CVE-2026-3102 is an OS command injection vulnerability identified in the exiftool utility, specifically affecting versions 13.0 through 13.49 on macOS platforms. The vulnerability resides in the SetMacOSTags function of the PNG File Parser module (lib/Image/ExifTool/MacOS.pm). This function improperly handles the DateTimeOriginal argument, allowing an attacker to inject arbitrary OS commands. Because exiftool processes metadata from image files, an attacker can craft a malicious PNG file with a manipulated DateTimeOriginal tag to trigger command injection when the file is parsed. The attack vector is remote, as the malicious file can be delivered over a network or via user download. Exploitation requires no privileges or authentication but does require user interaction to process the malicious file. The vulnerability impacts confidentiality, integrity, and availability by enabling arbitrary command execution on the victim system. The issue has been publicly disclosed, increasing the risk of exploitation, although no active exploits have been reported yet. The vendor has addressed the vulnerability in exiftool version 13.50, which includes a patch that properly sanitizes the DateTimeOriginal input to prevent command injection. Users are strongly advised to upgrade to this version or later to mitigate the risk.

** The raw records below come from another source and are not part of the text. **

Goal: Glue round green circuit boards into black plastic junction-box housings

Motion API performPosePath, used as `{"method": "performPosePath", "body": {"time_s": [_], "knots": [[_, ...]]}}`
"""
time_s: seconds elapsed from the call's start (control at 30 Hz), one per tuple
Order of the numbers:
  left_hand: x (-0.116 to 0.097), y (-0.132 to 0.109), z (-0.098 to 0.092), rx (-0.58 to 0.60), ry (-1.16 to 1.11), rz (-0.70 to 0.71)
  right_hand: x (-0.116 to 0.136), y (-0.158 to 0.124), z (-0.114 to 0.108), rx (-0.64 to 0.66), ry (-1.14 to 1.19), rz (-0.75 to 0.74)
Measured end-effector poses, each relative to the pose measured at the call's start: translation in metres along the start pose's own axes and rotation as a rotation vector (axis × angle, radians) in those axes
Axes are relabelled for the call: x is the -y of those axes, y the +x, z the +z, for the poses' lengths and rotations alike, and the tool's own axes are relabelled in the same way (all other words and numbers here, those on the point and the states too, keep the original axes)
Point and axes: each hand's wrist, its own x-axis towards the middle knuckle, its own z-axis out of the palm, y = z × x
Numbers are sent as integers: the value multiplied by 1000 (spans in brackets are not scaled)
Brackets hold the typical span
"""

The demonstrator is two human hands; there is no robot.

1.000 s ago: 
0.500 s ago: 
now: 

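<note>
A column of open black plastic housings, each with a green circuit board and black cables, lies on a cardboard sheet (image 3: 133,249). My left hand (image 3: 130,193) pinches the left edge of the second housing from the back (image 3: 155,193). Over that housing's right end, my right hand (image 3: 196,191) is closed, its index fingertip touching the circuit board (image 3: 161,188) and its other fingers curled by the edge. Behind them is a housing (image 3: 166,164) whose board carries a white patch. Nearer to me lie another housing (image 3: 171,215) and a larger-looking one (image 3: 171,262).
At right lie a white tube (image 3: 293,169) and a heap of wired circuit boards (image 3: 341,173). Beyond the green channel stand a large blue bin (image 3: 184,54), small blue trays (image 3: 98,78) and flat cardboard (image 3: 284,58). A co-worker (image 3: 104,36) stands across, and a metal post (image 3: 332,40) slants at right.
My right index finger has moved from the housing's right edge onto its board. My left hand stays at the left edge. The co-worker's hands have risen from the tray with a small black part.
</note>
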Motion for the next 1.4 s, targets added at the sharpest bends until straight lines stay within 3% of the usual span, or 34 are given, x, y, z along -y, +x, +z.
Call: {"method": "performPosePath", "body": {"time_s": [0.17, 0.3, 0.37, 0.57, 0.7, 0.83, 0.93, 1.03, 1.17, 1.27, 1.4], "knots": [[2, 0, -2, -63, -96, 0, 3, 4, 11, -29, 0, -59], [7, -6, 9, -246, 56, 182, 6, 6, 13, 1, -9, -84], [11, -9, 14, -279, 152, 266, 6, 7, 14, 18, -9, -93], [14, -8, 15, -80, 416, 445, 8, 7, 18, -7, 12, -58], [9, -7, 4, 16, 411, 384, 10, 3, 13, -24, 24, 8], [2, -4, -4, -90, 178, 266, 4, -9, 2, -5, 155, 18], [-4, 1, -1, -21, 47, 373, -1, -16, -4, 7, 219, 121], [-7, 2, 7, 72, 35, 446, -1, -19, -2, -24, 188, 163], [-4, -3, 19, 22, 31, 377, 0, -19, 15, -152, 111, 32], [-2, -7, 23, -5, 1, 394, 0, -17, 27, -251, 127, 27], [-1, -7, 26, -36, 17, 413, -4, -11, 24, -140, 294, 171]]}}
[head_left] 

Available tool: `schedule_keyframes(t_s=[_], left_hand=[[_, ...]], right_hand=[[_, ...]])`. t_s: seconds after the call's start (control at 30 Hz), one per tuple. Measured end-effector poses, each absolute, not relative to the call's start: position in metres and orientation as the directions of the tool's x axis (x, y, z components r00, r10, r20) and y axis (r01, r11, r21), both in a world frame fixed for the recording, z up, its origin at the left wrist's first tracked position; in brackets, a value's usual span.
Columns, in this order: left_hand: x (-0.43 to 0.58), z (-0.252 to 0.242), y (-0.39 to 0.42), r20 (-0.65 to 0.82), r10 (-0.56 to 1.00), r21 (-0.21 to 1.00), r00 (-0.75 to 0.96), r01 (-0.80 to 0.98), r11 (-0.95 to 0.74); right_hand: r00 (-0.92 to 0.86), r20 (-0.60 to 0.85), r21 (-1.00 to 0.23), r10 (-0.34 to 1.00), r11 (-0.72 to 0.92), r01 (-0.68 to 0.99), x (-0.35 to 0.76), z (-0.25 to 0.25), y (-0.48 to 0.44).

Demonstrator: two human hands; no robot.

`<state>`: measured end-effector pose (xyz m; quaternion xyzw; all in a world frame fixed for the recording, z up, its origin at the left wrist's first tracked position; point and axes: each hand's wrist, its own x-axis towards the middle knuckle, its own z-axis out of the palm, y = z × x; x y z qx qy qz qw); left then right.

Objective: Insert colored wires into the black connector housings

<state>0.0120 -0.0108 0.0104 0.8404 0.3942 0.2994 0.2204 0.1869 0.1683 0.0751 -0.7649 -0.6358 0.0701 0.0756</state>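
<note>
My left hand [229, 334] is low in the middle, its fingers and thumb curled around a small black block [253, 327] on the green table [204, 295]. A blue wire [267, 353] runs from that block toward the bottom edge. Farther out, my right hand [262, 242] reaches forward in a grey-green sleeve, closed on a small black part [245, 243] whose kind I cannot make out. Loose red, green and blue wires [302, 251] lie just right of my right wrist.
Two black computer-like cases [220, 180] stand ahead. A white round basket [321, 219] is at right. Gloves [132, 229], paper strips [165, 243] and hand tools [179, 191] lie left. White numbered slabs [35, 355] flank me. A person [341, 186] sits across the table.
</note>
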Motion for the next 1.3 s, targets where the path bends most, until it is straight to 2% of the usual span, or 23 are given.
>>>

The vulnerability allows remote attackers to execute arbitrary OS commands on affected macOS systems running vulnerable exiftool versions. This can lead to full system compromise, including unauthorized data access, data modification, or disruption of services. Since exiftool is widely used for metadata extraction and manipulation in various applications and workflows, especially in media processing and digital forensics, exploitation could impact numerous organizations. Attackers could leverage this flaw to deploy malware, establish persistence, or pivot within networks. The requirement for user interaction (processing a crafted PNG file) limits automated exploitation but does not eliminate risk, especially in environments where untrusted images are handled. The broad range of affected versions indicates a long-standing exposure, increasing the likelihood of targeted attacks once exploit code becomes available. The medium CVSS score reflects moderate ease of exploitation combined with significant potential impact on system security.

1. Upgrade exiftool to version 13.50 or later immediately to apply the official patch that addresses the command injection vulnerability. 2. Implement strict input validation and sanitization for image metadata processing, especially when handling untrusted or external files. 3. Employ application whitelisting and sandboxing techniques to limit the execution context of exiftool, reducing the impact of potential exploitation. 4. Monitor systems for unusual process executions or command-line activity related to exiftool usage. 5. Educate users and administrators about the risks of processing untrusted image files and enforce policies restricting such activities. 6. Where possible, isolate systems that perform metadata extraction from critical network segments to contain potential breaches. 7. Review and update incident response plans to include scenarios involving metadata processing vulnerabilities.